Right here’s the code to attract that plot:
pict_indicators |>
ggplot(aes(x = Yr, y = nmr)) +
facet_wrap(~nation, ncol = 7, scales = "mounted") +
geom_line(color = "grey50", linetype = 1, linewidth = 0.4) +
geom_ribbon(aes(ymin = 0, ymax = nmr, fill = migration_direction), alpha = 0.5) +
scale_y_continuous(label = percent_format(scale = 1)) +
scale_fill_gradient2(low = "pink", excessive = "blue") +
labs(title = "Web migration affect on Pacific island nations and territories",
subtitle = "Nations proven in sequence of least proportionately impacted to most",
x = "",
y = "Web migration as a proportion of inhabitants in residence") +
theme(legend.place = "none",
axis.textual content.x = element_text(dimension = 7, color = "grey50"),
panel.grid.minor = element_blank())
The second plot makes use of the identical information in a special presentation. As a result of it’s a bit extra cluttered, I picked simply six nations or territories to indicate:
The stable blue line is the full inhabitants development. The dashed inexperienced line is the ‘pure’ development ie births minus deaths. The dotted pink line is the web migration we have been simply taking a look at. You may consider the pink line as dragging down (or very sometimes, up) the inexperienced line to get you the stable blue line because the sum of the 2. Or you may think about, if there have been no pink line in any respect, the inexperienced line can be the full inhabitants development. This was a pleasant speaking level and I feel enhances the primary chart properly.
It’s a reasonably dramatic story if you consider the inexperienced dashed line being dragged all the way down to the blue line by migration! Take a look at Niue, Marshall Islands or Samoa (migration vastly vital) in comparison with Kiribati or Papua New Guinea (not a lot).
The vital design selection is to make use of a stable line for the general whole, and dashed and dotted strains for the 2 elements of it. I feel this makes it simpler to comply with, ie making the full the eye-catchingly stable line. A couple of secondary issues to notice: another excuse to make use of dashes and dots along with the pink and inexperienced distinction is due to the comparatively excessive frequency of red-green colourblind folks; and I additionally fastidiously make sure that the legend reveals the pure enhance, whole inhabitants, internet migration in the identical vertical sequence as they seem within the plots.
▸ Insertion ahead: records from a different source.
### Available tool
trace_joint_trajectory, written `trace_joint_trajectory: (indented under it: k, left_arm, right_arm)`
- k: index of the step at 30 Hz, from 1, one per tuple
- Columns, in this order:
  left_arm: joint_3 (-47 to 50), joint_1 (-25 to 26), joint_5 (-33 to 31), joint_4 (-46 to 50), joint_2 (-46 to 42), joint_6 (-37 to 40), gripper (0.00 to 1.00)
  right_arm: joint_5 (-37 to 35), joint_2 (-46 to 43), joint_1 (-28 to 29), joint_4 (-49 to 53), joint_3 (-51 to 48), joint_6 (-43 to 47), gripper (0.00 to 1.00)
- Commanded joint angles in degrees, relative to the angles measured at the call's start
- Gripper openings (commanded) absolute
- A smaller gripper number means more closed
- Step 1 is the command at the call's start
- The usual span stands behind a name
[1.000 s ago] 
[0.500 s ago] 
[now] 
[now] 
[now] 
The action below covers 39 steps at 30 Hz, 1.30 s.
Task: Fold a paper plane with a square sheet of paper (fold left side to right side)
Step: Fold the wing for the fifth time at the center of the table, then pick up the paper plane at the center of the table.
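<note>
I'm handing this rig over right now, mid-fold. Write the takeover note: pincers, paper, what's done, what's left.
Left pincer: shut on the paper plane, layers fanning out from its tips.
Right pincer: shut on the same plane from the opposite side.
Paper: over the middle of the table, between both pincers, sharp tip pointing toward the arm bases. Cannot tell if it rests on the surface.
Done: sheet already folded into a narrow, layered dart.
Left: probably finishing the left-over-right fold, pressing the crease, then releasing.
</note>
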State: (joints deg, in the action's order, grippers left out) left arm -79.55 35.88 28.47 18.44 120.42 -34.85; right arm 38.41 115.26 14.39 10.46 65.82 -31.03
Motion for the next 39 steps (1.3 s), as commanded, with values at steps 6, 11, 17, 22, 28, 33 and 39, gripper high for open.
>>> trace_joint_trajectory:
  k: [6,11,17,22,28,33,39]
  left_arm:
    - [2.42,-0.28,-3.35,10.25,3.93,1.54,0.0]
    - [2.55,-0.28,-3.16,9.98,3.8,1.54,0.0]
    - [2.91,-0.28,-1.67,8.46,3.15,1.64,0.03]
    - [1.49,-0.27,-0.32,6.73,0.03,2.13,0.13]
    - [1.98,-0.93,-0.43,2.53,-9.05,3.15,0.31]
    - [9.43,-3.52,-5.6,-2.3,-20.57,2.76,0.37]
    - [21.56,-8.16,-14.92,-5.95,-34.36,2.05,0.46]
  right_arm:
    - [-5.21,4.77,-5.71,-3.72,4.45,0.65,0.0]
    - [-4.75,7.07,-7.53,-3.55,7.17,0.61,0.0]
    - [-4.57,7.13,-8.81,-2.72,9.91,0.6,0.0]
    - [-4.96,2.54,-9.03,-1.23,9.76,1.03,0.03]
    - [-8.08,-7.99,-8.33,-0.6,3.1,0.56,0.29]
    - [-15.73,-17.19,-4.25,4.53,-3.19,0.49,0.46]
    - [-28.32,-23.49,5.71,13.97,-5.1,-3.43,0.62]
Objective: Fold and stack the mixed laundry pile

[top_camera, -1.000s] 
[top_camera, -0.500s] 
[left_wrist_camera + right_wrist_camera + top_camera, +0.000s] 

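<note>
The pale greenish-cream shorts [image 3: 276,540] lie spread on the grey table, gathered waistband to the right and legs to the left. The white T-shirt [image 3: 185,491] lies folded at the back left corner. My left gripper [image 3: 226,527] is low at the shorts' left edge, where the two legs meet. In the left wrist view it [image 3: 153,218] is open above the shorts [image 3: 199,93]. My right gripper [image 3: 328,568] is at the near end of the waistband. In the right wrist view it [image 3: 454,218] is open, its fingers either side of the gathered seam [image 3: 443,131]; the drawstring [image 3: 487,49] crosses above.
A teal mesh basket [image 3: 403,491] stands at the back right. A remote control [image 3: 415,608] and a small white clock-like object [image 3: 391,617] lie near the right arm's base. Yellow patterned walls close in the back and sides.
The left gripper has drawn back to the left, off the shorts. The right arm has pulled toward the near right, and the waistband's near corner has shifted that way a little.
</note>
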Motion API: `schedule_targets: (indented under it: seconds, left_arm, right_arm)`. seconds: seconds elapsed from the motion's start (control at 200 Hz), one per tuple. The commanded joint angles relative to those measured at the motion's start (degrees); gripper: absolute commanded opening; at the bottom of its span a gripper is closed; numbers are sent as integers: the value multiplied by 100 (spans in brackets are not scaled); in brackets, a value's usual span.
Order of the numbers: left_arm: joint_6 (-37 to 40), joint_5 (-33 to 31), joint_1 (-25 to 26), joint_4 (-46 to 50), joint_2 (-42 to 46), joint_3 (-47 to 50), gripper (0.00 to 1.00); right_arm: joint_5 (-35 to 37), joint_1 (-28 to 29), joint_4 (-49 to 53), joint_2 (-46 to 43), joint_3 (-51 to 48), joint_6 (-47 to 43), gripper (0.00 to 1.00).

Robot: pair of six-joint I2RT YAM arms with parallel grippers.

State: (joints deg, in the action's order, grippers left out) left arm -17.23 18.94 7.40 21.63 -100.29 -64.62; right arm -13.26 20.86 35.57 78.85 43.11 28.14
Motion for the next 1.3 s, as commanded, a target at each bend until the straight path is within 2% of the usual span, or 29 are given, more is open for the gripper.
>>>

Right here’s the code for this straightforward chart:
chosen <- c("Niue", "Marshall Islands", "Samoa", "Kiribati", "Northern Mariana Islands", "Papua New Guinea")
pict_indicators |>
filter(nation %in% chosen) |>
choose(nation, Yr, `Web migration acquire/loss` = nnm, `Pure enhance` = nc, `Whole enhance` = laptop) |>
collect(variable, worth, -Yr, -nation) |>
mutate(variable = fct_relevel(variable, "Web migration acquire/loss", after = Inf)) |>
ggplot(aes(x = Yr, y = worth, color = variable, linetype = variable)) +
facet_wrap(~nation, ncol = 3, scales = "free_y") +
geom_hline(yintercept = 0, color = "grey50") +
geom_line() +
scale_colour_manual(values = c("darkgreen", "blue", "pink")) +
scale_linetype_manual(values = c(2,1,3)) +
labs(y = "Annual change in inhabitants (1000's)",
x = "",
color = "", linetype = "")
That’s all for now! Developing in subsequent posts—diaspora, the world’s largest Pacific cities, and remittances.